This study has demonstrated that gene coexpression analysis enables the identification of fungal transcriptional networks in which secondary metabolite genes are embedded. By comparing mutual rank and Spearman-derived coexpression networks, we have identified, respectively, both BGC-resident and, additionally, unclustered TFs, a finding that is broadly consistent with the existence of SM regulatory genes that reside outside predicted BGC loci (17). However, there is a growing body of evidence to suggest that, at least in some instances, there has been an overreliance on physical clustering for the prediction of SM pathway genes and their cognate transporters/regulators. Indeed, with several notable exceptions (61, 62), it is still relatively rare that genes required for the biosynthesis of an entire fungal SM are, first, experimentally verified and, second, fully contiguously clustered. Thus, the true extent of SM pathway gene clustering in fungi remains unclear. This is further complicated by divergence in the degrees to which the BGCs are intact across fungal genomes, which is even true for “gold standard” BGCs, such as those necessary for epipolythiodioxopiperazine synthesis (e.g., gliotoxin/sirodesmin) (61). Hence, experimental approaches to activate and functionally analyze the full fungal SM repertoire cannot exclusively rely on in silico genomics approaches.

Given that coexpression approaches have only recently been applied to define fungal BGC boundaries and their transcriptional networks (29, 31, 33, 63), in this study, we examined the potential utility of two different approaches for constructing coexpression networks, namely, mutual rank and Spearman approaches. Our results suggest that both approaches enable the delineation and refinement of contiguous BGC boundaries. However, whereas the Spearman approach was better suited for the identification of global TFs, the mutual rank approach was better suited for the identification of pathway-specific TFs. This work should therefore guide future coexpression analyses of other fungal transcriptional data sets based on the requirements of the end user (i.e., global or pathway-specific studies). Regarding the minimal number of transcriptomic data sets necessary to generate useful coexpression resources, we argue that, given the variation between BGC expression levels between fungi, such estimations are not currently possible. However, we advocate that, ideally, interested users should (i) utilize a maximum amount of transcriptomic data from high-quality public databases, (ii) select and generate transcriptomic data from conditions known or predicted to activate BGC expression for the BGC of interest, or (iii) use a combination of these approaches.

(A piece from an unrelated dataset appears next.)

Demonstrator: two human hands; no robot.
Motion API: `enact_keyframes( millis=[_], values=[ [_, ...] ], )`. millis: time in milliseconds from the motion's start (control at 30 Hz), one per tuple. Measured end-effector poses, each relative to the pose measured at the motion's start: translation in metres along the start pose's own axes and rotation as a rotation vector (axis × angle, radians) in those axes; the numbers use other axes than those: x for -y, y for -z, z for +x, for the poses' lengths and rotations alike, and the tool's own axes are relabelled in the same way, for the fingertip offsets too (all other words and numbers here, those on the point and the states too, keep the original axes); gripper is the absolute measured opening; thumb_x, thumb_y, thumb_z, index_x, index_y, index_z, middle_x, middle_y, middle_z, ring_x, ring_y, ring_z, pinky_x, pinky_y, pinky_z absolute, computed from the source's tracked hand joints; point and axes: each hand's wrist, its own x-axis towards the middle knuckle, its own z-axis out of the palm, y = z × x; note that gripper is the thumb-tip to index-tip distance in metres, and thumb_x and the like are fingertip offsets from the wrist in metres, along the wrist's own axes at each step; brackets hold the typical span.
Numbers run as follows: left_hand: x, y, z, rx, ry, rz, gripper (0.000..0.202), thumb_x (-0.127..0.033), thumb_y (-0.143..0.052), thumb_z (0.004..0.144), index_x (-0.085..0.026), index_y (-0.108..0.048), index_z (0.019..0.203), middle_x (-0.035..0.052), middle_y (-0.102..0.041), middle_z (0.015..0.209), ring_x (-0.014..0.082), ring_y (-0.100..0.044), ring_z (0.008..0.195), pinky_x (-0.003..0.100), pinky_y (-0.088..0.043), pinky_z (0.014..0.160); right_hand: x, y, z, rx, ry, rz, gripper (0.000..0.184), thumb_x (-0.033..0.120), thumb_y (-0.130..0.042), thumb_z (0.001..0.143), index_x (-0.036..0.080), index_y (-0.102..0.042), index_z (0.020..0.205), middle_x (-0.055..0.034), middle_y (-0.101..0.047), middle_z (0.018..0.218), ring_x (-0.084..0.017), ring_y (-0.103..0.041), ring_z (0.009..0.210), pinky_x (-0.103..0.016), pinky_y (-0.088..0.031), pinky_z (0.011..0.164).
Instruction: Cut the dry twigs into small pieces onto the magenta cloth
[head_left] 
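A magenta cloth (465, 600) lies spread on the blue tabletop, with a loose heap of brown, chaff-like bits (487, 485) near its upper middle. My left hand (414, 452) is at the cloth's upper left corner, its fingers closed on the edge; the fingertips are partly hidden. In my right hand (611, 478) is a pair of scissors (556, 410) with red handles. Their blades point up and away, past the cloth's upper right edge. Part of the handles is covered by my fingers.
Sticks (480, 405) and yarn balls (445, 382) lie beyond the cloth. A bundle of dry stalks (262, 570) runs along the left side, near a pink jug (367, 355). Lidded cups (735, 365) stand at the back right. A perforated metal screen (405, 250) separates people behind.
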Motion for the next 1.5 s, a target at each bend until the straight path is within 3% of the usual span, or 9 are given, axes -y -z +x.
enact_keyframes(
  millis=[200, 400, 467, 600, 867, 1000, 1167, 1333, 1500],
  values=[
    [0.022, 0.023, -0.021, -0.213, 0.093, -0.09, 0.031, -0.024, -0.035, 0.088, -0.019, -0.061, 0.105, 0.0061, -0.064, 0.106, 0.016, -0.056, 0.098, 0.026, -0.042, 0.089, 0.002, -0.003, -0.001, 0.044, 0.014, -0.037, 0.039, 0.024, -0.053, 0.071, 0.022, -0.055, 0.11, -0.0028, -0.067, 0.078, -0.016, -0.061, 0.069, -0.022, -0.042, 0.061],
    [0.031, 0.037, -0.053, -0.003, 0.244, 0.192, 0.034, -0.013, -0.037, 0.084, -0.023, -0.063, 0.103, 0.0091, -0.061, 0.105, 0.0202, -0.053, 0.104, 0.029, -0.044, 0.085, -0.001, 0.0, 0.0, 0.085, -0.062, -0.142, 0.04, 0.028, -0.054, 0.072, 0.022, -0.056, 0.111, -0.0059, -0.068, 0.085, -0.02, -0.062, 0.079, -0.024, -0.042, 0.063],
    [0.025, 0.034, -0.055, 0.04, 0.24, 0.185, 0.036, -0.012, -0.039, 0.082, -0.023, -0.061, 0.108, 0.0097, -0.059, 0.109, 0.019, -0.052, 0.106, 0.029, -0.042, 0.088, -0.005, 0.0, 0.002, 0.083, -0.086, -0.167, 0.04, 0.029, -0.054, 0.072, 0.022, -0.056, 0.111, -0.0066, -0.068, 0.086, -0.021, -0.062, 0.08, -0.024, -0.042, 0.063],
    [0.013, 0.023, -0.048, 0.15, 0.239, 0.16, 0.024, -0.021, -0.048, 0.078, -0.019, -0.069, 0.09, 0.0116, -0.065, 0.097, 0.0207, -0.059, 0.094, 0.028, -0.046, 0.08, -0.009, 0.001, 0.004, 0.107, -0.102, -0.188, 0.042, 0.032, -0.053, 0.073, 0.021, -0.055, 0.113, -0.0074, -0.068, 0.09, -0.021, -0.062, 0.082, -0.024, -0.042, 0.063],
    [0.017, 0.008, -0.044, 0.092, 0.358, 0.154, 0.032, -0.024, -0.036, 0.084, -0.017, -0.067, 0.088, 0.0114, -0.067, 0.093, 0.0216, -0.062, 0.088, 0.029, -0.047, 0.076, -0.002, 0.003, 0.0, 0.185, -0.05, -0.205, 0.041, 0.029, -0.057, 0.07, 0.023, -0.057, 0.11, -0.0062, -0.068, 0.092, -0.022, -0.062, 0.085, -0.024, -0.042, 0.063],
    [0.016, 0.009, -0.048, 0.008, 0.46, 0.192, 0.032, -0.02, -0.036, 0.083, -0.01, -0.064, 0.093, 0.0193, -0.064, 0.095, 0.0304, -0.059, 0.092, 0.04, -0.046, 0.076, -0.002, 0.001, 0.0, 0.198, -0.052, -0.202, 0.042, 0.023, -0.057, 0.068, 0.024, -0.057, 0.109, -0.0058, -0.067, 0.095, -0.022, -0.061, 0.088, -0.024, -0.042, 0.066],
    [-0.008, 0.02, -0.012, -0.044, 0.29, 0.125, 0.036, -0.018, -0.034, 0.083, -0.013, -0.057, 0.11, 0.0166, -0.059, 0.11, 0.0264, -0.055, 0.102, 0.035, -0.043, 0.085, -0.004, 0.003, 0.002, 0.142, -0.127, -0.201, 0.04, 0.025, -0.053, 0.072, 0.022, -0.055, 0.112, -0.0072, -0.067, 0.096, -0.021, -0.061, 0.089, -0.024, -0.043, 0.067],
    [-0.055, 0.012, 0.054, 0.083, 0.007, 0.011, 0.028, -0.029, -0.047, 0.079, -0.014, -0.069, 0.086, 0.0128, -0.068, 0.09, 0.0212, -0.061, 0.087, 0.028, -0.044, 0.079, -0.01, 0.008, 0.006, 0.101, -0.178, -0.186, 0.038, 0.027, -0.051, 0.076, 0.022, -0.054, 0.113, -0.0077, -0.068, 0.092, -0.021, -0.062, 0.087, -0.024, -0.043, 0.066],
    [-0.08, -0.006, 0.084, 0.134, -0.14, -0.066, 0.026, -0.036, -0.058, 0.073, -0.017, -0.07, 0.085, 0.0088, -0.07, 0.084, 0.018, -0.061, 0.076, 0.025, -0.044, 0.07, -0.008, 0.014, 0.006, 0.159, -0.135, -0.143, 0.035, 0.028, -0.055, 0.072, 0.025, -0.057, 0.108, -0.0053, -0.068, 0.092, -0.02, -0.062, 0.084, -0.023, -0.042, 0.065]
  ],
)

Overexpression of six TF-encoding genes (mjkA to -F) predicted from coexpression networks to be involved in A. niger SM regulation enabled the modification of A. niger secondary metabolite profiles, which included the production of SMs that were not detected in the progenitor control (Fig. S7). Thus, wholesale modulation of fungal SMs in standard laboratory culture is possible using hypotheses derived from both Spearman and mutual rank network approaches. The simplicity of the culture conditions is an attractive aspect of the discovery pipeline in this work, which may be preferable to more complex experimental setups, such as cocultivation experiments or isolation of novel metabolites from the complex fungal niche (e.g., soil) or marine environments (64).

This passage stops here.